Every line in the entries that holds "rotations" should be identified and copied.

### [Dataset excerpts]
----------

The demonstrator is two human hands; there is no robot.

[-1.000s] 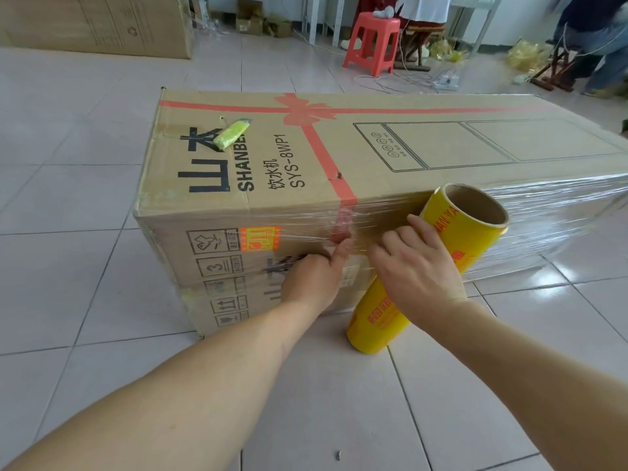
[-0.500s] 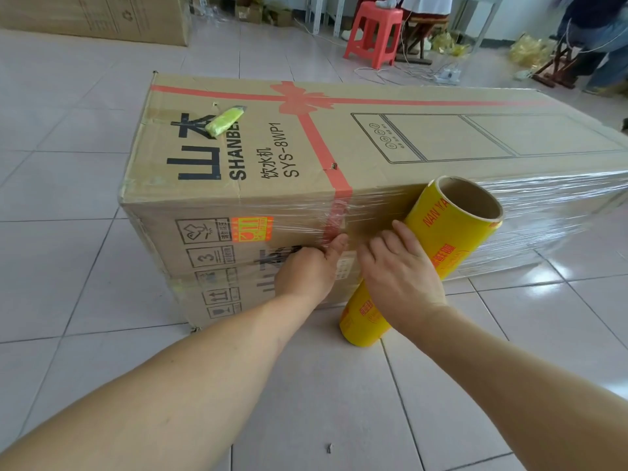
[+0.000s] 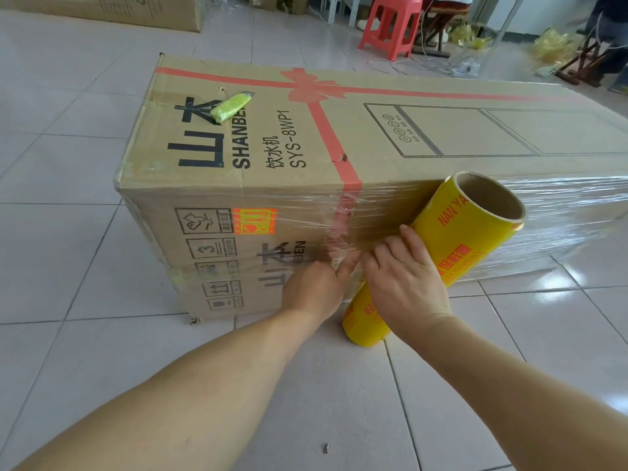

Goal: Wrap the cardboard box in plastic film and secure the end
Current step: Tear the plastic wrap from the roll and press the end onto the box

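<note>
A long cardboard box [image 3: 390, 137] lies on its side on the tiled floor. Clear plastic film [image 3: 560, 226] covers its near face from the red printed ribbon to the right end. A yellow roll of film [image 3: 452, 246] leans tilted against that face, its lower end on the floor. My left hand [image 3: 316, 287] presses on the crumpled film edge at the box's side, thumb up against it. My right hand [image 3: 404, 283] rests on the roll, fingers curled over it toward the film edge. A yellow-green utility knife [image 3: 231, 107] lies on top of the box.
A red plastic stool [image 3: 390, 25] stands behind the box, with cables and a power strip [image 3: 465, 68] on the floor beside it. Another large carton [image 3: 112, 10] lies at the back left. A person's legs [image 3: 611, 32] and yellow plastic scraps show at the back right.
The view has shifted slightly. Both hands stay at the film edge and the roll; the left thumb has slid a little along the film.
</note>
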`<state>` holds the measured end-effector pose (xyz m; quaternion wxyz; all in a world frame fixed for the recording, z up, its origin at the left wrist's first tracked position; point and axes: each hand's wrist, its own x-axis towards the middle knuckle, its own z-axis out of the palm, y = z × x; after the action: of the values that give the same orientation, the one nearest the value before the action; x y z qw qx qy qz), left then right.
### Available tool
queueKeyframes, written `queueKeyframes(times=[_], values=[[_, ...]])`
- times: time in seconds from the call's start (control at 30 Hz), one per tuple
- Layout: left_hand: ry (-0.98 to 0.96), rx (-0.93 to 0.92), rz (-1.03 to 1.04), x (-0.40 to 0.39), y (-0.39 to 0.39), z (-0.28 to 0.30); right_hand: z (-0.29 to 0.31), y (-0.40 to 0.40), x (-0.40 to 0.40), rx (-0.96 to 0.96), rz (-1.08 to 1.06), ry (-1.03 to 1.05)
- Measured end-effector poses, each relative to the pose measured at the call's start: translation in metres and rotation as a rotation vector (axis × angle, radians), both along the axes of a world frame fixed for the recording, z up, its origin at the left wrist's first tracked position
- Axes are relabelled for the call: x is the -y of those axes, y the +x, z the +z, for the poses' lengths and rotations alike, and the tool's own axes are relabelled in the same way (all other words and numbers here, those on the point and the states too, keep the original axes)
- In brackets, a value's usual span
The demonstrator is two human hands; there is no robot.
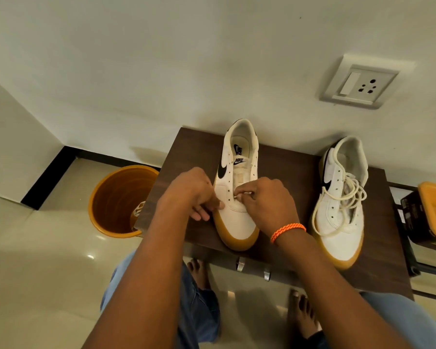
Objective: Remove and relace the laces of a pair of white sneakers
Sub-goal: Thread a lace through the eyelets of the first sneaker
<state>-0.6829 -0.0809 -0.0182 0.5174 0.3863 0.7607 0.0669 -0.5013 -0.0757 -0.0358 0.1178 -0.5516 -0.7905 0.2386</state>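
Pinching a bit of white lace (pixel 244 195) w/ my right hand (pixel 264 205) at the lower eyelets of the left sneaker (pixel 237 222); grip closed on it. My left hand (pixel 191 195) curls vs the shoe's side, fingertips at the lace row; can't tell if it holds lace. That sneaker sits mid desk (pixel 378 248), toe twd me, mostly unlaced. 2nd sneaker (pixel 337 217) stands well right, lace loose over it. Orange bucket (pixel 111 197) on floor left of desk. Orange band (pixel 287 230) on right wrist.
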Motion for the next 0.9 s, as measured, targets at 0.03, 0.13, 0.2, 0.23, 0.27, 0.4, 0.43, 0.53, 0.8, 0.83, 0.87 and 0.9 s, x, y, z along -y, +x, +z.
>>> queueKeyframes(times=[0.03, 0.13, 0.2, 0.23, 0.27, 0.4, 0.43, 0.53, 0.8, 0.83, 0.87, 0.9], values=[[-0.03, 0.002, -0.019, 0.001, 0.0, -0.003, -0.001, 0.0, -0.002, -0.081, -0.042, -0.082], [-0.041, 0.007, -0.043, -0.002, 0.001, -0.007, -0.001, -0.002, -0.003, -0.186, -0.113, -0.226], [-0.037, 0.031, -0.045, -0.005, 0.0, -0.008, 0.0, -0.005, -0.003, -0.183, -0.124, -0.254], [-0.039, 0.047, -0.047, -0.005, -0.001, -0.008, 0.001, -0.005, -0.003, -0.176, -0.121, -0.261], [-0.042, 0.06, -0.048, -0.004, -0.001, -0.008, 0.0, -0.006, -0.003, -0.163, -0.119, -0.265], [-0.044, 0.1, -0.05, -0.004, -0.003, -0.009, 0.0, -0.01, -0.006, -0.093, -0.105, -0.272], [-0.045, 0.107, -0.048, -0.005, -0.004, -0.01, 0.001, -0.011, -0.007, -0.088, -0.102, -0.283], [-0.065, 0.14, -0.044, -0.006, -0.007, -0.01, 0.003, -0.014, -0.009, -0.049, -0.081, -0.308], [-0.09, 0.199, -0.017, -0.007, -0.004, -0.01, 0.007, -0.011, -0.019, -0.109, -0.072, -0.524], [-0.083, 0.203, -0.008, -0.007, -0.004, -0.011, 0.006, -0.01, -0.02, -0.139, -0.096, -0.565], [-0.077, 0.205, 0.0, -0.007, -0.003, -0.011, 0.006, -0.01, -0.021, -0.163, -0.109, -0.598], [-0.07, 0.206, 0.006, -0.006, -0.003, -0.011, 0.006, -0.01, -0.021, -0.181, -0.109, -0.628]])
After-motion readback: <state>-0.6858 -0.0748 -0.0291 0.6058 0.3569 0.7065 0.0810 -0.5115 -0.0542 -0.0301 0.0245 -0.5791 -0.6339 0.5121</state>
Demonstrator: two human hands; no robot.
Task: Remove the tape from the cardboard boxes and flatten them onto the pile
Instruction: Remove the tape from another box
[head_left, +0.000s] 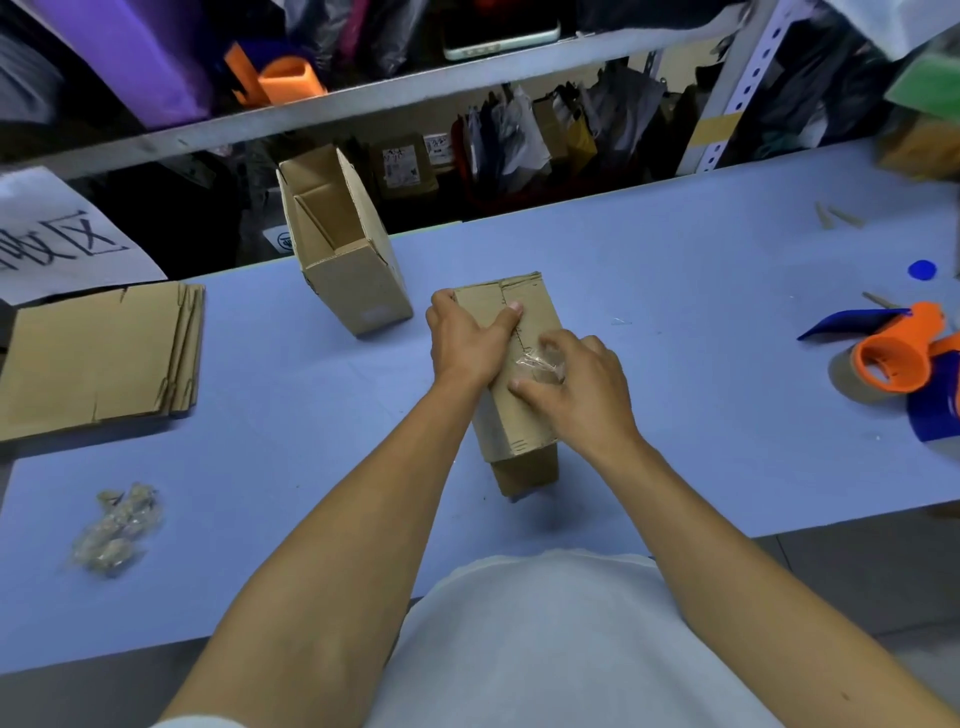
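Nearest the body, along the table's (727, 415) front edge, the blue top lies bare on both sides of the forearms, apart from a wad of peeled tape (115, 529) well off to the left. Just past that, at the middle of the table, stands a small cardboard box (519, 415), upright on its end and tilted slightly. The left hand (467, 338) grips its upper left side, thumb laid across the top face along the seam. The right hand (576, 384) is curled on the right side of that face, fingers closed on a crumpled strip of clear tape (537, 366) that touches the cardboard. Left of the hands, well apart, a pile of flattened boxes (98, 353) lies flat near the table's left edge. Beyond the hands, a second box (343, 249) stands open-topped, just beside the far edge. Between these things the surface is free. At the right edge sits an orange and blue tape dispenser (904, 358). Farthest back, a metal shelf (363, 93) holds bags and parcels.
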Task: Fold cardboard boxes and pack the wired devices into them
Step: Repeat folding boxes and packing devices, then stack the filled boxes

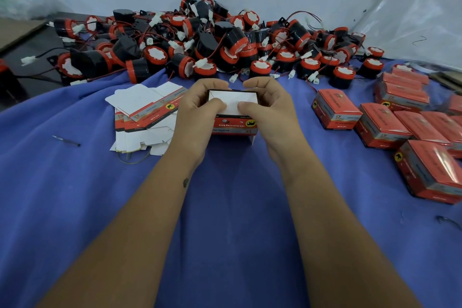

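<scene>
While both thumbs press its white flaps, hands [200, 105] grip box [233, 117]

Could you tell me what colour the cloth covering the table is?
Blue cloth, head view.

A deep blue cloth [225, 207] covers the worktop. The box [233, 117] at its middle shows white inner flaps, a black rim, and a red side with a yellow circle bearing a black animal figure. The flat box blanks [142, 112] toward the left edge are white with red, grey and black printed bands. The heaped wired devices [212, 42] along the far edge are black with red caps, white centres and red-and-black wires. The closed boxes [400, 120] at the right edge are glossy red.
</scene>
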Demonstrator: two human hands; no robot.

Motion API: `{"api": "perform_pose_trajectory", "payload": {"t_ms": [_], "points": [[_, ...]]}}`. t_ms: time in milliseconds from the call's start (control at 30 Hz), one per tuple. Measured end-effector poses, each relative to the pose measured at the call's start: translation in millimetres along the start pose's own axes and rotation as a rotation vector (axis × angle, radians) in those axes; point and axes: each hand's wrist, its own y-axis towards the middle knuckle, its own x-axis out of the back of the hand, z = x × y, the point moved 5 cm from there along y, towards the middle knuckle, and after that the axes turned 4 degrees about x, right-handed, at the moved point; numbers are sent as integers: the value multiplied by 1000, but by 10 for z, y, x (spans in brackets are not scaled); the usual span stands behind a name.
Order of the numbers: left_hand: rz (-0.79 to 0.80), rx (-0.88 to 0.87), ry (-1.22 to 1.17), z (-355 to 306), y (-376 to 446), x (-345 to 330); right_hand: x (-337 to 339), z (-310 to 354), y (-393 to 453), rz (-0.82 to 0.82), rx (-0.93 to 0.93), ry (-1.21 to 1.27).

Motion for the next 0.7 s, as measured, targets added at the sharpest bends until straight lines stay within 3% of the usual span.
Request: {"api": "perform_pose_trajectory", "payload": {"t_ms": [300, 400, 467, 600, 700], "points": [[-2, 14, -19, 3, -9, -3, 7, -5, 10, -43, -24, -46], [-45, 33, -53, -11, 1, 7, 100, -40, 32, -167, -120, -90], [-72, -58, -41, -88, -20, 9, 130, -98, 56, -123, -219, -132], [-30, -335, 257, -254, -136, -67, 34, -140, 9, -19, -321, 128], [91, -140, 204, -153, -116, -120, 104, -12, 36, -48, -177, 376]]}}
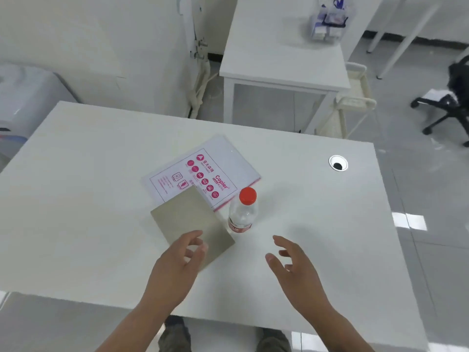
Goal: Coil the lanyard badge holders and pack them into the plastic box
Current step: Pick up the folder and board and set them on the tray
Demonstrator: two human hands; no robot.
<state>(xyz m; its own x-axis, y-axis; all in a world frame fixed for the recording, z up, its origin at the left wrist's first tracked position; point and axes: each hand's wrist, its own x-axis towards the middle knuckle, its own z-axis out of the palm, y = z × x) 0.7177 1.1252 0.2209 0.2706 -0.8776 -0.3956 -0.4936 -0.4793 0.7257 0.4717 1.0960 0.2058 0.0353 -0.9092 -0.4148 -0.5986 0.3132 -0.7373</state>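
Head view: hands (177, 260) far from box (327, 20)

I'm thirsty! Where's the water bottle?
The water bottle stands mid-table, just right of the grey card, ahead of both hands.

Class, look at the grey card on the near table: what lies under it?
The grey card overlaps a corner of the copier paper pack, covering that part of its label. Its other end sits on the white table, partly hidden by the left hand.
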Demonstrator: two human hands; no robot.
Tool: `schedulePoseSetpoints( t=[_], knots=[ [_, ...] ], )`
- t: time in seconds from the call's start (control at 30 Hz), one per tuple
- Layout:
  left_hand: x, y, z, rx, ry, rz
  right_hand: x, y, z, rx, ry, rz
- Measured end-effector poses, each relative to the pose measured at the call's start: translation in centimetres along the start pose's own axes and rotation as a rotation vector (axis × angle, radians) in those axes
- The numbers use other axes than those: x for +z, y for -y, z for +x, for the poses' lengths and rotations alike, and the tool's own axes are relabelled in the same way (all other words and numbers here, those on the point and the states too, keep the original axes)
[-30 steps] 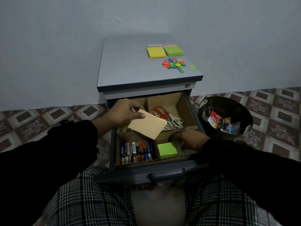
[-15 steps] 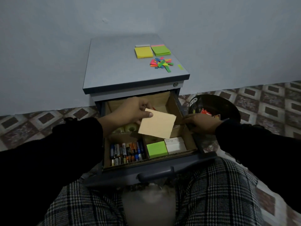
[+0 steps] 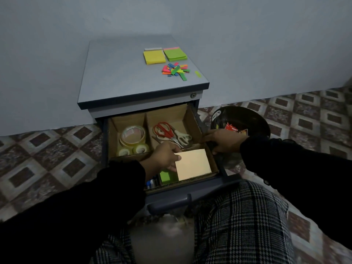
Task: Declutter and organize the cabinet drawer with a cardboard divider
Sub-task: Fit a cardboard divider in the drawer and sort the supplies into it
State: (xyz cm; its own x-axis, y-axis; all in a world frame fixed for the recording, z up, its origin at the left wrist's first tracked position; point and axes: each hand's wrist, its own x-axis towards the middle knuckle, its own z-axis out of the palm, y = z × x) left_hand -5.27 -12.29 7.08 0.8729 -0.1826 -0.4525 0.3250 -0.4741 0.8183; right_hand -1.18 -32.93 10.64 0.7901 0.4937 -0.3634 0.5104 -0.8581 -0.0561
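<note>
Over the front right compartment of the drawer (image 3: 202, 184), my left hand (image 3: 165, 156) pinches a tan card (image 3: 192, 164) by its left edge, thumb on top. It looks light, thin and easily bent, so an edge grip near the middle suits it. My right hand (image 3: 224, 140) curls over the cardboard divider (image 3: 194, 122) at the drawer's right wall, steadying it.

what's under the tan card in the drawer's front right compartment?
The tan card, held by the left hand, covers most of that compartment. Only a green sticky pad shows at its left edge; anything directly beneath the card is hidden.
</note>
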Motion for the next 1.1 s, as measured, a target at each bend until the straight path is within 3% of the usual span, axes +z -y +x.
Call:
schedulePoseSetpoints(
  t=[0.3,0.8,1.1],
  knots=[
    [2.6,1.2,0.8,-0.119,-0.089,-0.077,0.6,-0.4,-0.3,-0.029,-0.051,0.074],
    [3.0,0.8,0.7,-0.357,0.001,-0.191,2.5,-1.4,-0.8,-0.002,-0.091,0.178],
    [2.8,1.6,0.9,-0.336,-0.022,-0.261,2.6,-1.4,-0.8,0.005,-0.092,0.211]
  ],
)
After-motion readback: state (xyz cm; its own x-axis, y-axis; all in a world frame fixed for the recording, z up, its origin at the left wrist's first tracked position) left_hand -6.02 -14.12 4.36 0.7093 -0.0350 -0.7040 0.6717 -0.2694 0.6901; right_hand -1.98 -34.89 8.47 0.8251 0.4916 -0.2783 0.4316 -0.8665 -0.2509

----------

### [Exercise output]
- Axes are relabelled for the call: x is the -y of those axes, y the +x, z the +z, for the poses' lengths and rotations alike, and the tool's own axes are relabelled in the same way (all other words and numbers here, those on the point and the states too, keep the original axes)
- The numbers use other axes than those: x for +z, y for -y, z for +x, for the poses' lengths and rotations alike, and the tool's own axes are relabelled in the same way (all other words and numbers here, those on the point and the states too, keep the original axes)

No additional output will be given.